Beginning at the first line of the data, print each line exactly, stopping after the line that contains "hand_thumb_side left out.".

######

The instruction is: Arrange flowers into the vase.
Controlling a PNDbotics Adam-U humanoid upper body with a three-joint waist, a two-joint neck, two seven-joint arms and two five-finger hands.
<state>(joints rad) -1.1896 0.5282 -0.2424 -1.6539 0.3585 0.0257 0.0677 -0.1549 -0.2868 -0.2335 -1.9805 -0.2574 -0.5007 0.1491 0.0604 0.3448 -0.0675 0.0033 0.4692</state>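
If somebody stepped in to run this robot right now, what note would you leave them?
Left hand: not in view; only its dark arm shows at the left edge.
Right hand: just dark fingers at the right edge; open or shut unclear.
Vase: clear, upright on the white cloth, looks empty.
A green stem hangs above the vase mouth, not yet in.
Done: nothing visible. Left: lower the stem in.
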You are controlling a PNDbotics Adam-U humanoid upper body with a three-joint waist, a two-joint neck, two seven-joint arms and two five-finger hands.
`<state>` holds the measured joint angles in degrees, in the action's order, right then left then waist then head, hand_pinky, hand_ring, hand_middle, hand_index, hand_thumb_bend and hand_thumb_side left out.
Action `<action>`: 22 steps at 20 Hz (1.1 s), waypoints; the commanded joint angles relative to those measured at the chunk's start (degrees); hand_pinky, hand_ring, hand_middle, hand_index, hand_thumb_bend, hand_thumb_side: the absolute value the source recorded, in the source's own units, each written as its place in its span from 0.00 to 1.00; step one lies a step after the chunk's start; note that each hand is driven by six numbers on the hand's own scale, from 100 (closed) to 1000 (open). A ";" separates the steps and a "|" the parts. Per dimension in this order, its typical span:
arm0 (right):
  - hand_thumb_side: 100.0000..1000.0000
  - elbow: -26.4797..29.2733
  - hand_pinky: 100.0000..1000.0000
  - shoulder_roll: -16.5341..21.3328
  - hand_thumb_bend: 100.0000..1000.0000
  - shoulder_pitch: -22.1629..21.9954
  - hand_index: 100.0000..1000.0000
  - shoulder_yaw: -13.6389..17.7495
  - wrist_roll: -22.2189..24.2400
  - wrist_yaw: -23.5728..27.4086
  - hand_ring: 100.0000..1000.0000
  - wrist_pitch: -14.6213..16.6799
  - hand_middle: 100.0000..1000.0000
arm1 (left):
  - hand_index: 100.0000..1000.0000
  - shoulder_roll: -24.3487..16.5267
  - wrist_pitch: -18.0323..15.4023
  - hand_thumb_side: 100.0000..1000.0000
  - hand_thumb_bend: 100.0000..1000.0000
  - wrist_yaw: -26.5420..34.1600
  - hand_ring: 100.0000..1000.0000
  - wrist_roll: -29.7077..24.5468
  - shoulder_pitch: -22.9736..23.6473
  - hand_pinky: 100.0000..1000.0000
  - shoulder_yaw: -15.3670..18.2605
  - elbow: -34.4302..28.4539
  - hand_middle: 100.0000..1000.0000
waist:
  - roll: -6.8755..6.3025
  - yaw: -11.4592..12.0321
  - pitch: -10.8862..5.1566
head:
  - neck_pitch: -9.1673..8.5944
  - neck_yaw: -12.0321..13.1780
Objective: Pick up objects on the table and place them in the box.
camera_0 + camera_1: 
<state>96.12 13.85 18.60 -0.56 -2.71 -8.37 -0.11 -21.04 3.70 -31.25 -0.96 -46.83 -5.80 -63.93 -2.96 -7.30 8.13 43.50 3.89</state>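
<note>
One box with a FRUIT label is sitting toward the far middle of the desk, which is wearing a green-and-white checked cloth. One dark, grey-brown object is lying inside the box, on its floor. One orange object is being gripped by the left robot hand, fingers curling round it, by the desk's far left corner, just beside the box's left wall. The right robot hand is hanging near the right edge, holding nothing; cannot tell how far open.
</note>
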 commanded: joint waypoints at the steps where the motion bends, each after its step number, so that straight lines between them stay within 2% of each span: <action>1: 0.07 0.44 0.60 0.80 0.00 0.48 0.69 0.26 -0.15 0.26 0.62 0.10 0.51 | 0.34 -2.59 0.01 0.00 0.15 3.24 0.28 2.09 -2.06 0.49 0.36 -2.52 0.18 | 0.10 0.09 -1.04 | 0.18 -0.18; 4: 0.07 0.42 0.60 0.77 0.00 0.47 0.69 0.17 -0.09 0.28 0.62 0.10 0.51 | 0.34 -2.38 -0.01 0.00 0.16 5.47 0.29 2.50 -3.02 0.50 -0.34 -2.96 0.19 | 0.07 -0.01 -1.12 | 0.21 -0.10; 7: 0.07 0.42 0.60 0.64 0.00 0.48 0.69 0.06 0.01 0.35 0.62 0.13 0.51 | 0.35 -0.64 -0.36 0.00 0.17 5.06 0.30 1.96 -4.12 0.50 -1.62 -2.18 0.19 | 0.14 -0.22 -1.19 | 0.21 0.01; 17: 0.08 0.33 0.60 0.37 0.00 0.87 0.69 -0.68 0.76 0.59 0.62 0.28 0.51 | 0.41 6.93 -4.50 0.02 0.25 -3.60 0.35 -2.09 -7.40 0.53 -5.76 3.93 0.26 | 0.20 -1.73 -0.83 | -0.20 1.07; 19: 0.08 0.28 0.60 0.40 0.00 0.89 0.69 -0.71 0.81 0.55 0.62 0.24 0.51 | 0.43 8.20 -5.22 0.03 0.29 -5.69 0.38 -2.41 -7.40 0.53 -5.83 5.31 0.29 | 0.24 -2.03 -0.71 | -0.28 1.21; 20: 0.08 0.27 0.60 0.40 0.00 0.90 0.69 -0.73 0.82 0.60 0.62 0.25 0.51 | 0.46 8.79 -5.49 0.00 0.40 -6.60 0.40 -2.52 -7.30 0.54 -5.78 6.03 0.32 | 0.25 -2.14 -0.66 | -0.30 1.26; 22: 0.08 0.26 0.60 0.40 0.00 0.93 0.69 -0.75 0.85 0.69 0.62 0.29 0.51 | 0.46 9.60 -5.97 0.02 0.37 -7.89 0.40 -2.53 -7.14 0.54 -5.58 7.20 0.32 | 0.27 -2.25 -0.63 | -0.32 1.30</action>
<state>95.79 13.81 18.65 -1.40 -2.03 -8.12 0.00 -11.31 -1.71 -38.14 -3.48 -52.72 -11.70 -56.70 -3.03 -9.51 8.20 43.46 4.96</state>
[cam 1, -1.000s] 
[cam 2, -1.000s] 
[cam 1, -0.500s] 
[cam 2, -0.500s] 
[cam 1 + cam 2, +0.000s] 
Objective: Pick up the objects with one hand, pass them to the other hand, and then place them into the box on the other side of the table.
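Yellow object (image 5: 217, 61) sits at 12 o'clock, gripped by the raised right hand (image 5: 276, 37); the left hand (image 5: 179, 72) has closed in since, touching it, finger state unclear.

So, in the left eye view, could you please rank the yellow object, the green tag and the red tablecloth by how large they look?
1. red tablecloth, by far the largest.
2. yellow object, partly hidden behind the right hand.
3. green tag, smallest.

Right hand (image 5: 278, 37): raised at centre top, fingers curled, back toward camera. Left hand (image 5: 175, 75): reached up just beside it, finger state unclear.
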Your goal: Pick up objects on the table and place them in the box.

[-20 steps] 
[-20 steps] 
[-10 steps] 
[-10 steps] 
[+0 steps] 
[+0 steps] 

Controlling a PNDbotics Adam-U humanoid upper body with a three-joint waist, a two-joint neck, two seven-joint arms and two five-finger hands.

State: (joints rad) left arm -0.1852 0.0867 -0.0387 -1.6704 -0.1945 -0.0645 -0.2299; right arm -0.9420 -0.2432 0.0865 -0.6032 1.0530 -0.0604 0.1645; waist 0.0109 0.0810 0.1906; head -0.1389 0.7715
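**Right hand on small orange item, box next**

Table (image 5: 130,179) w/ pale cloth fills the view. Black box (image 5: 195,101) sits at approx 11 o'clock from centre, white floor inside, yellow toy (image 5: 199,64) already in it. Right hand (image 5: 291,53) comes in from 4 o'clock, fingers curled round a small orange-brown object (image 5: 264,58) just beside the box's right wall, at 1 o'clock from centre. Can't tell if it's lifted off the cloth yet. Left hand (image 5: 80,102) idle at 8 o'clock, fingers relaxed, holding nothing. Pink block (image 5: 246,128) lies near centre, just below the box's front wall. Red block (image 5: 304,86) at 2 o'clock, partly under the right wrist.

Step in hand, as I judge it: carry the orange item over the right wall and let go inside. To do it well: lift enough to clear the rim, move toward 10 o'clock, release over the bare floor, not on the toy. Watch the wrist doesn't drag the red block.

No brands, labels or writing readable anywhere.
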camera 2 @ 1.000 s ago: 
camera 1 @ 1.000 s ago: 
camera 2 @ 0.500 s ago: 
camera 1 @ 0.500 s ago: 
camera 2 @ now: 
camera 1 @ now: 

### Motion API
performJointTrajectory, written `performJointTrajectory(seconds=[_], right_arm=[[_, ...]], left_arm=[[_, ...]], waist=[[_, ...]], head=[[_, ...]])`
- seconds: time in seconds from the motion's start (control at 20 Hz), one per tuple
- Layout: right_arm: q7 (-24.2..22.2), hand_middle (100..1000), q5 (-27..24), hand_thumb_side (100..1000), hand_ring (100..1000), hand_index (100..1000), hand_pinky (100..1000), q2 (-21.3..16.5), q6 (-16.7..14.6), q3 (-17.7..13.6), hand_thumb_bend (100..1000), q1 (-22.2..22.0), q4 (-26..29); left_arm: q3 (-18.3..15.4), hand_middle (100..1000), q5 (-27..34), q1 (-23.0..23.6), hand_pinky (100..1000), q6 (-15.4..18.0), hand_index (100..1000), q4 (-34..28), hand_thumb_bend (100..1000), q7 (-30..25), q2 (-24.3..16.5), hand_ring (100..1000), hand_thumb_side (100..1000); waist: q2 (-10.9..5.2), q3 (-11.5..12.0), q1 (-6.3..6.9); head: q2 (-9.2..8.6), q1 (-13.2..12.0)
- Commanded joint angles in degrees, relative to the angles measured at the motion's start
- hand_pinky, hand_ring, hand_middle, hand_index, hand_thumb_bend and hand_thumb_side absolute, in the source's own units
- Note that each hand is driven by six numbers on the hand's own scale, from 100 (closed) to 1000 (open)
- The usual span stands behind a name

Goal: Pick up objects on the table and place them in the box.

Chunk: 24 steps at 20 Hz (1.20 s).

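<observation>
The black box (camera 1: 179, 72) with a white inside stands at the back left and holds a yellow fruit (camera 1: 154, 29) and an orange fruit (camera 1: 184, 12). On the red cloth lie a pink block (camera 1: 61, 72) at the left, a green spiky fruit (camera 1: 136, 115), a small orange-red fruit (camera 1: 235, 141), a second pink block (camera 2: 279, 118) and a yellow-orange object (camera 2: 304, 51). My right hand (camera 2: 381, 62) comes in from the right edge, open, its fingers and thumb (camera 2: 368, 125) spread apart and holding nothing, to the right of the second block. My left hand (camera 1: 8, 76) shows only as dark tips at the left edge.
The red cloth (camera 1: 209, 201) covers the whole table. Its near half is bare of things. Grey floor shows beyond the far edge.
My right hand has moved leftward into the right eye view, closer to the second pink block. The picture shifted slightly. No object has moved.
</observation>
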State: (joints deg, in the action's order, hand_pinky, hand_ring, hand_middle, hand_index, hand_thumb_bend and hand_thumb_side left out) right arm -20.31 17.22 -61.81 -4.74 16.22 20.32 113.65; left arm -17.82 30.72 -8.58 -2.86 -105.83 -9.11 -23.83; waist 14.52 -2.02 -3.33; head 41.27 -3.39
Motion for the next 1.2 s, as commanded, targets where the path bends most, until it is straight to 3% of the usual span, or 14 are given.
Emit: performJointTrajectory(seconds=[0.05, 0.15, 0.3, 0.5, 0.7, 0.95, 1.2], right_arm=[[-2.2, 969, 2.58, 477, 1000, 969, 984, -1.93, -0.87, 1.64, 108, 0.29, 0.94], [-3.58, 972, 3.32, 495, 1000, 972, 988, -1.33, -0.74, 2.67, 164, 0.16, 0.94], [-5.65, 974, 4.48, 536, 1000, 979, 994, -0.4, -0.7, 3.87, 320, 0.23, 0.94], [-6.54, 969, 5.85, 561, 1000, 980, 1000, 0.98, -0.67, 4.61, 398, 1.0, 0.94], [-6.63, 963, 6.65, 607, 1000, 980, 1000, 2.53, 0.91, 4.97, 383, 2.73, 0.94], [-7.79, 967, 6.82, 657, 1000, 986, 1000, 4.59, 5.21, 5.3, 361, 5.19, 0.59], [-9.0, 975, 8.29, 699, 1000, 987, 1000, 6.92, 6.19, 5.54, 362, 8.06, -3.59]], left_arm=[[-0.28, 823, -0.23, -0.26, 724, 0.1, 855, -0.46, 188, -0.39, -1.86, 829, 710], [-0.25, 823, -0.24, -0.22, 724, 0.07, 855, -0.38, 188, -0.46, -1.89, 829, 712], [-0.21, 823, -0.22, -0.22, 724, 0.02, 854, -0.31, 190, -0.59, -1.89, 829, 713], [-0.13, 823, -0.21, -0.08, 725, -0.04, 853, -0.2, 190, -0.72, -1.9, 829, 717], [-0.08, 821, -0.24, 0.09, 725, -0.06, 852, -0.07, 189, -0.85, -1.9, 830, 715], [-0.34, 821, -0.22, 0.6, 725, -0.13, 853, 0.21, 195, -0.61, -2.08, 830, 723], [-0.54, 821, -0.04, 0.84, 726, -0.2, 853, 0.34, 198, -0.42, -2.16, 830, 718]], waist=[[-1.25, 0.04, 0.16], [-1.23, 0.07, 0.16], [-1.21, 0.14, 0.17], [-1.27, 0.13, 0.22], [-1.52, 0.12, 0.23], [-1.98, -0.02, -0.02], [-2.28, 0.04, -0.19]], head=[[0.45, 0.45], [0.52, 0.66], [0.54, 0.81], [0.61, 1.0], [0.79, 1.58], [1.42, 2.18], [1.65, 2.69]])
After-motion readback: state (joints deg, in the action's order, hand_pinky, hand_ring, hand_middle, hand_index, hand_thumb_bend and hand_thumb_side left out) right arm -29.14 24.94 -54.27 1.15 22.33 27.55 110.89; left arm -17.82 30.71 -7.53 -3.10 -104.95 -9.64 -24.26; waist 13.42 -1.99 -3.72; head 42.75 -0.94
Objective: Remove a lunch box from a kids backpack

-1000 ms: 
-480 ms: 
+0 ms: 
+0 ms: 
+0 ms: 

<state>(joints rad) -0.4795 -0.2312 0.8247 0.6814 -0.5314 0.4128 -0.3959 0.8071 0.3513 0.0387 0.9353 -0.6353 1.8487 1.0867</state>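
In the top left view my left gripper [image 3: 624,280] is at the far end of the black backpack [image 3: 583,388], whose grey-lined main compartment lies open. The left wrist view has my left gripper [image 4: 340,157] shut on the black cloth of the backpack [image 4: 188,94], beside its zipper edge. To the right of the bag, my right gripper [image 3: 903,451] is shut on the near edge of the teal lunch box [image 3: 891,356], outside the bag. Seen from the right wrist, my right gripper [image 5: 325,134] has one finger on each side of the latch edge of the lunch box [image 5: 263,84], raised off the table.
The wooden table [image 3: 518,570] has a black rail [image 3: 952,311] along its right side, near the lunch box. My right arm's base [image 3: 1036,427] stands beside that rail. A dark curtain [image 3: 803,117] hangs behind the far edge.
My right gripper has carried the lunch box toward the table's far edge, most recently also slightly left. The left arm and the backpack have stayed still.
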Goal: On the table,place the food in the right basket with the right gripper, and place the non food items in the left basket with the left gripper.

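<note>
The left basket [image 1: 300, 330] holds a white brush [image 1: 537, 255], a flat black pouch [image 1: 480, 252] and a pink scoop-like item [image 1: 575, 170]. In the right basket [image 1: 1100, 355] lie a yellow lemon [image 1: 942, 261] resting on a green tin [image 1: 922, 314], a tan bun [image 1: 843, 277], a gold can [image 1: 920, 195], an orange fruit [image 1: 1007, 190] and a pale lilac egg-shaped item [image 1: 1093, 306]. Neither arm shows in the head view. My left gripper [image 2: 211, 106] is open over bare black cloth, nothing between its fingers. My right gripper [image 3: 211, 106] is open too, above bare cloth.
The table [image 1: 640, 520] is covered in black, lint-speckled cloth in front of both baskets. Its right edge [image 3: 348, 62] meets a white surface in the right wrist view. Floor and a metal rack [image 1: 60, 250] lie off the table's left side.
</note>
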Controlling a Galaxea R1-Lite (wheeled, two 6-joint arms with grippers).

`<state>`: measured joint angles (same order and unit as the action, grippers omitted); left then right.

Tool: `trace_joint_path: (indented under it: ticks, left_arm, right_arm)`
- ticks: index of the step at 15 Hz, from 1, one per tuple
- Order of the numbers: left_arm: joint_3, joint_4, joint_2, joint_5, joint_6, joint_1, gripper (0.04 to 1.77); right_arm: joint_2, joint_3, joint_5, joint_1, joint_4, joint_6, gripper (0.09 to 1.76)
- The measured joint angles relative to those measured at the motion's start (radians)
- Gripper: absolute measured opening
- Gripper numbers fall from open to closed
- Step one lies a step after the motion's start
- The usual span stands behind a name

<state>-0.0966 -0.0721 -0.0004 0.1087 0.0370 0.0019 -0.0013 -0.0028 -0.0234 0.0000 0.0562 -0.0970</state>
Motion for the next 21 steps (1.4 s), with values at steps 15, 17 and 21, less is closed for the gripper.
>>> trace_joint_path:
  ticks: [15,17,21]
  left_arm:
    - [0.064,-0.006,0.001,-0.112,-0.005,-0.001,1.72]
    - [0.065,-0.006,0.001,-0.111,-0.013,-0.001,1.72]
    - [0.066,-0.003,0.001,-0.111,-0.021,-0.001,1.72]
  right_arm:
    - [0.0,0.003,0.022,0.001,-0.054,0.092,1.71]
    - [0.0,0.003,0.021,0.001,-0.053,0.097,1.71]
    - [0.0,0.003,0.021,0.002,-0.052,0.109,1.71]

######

> WRITTEN RESPONSE
The instruction is: Arrange flowers into the vase.
Controlling a PNDbotics Adam-U humanoid upper body with a three-joint waist, a two-joint neck, two seven-joint arms and two five-finger hands.
<state>(joints rad) -1.1896 0.5282 -0.2424 -1.6539 0.3585 0.0257 0.0677 -0.1549 -0.2868 -0.2335 -1.9805 -0.2574 -0.5007 0.1491 0.0604 0.3448 -0.0675 0.0033 0.4692</state>
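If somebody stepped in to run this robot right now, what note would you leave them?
Left hand: not in view; only its dark arm shows at the left edge.
Right hand: just dark fingers at the right edge; open or shut unclear.
Vase: clear, upright on the white cloth, looks empty.
A green stem hangs above the vase mouth, not yet in.
Done: nothing visible. Left: lower the stem in.
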You are controlling a PNDbotics Adam-U humanoid upper body with a three-joint waist, a two-joint neck, two seven-joint arms and two five-finger hands.
`<state>` holds the measured joint angles in degrees, in the action's order, right then left then waist then head, hand_pinky, hand_ring, hand_middle, hand_index, hand_thumb_bend and hand_thumb_side left out.

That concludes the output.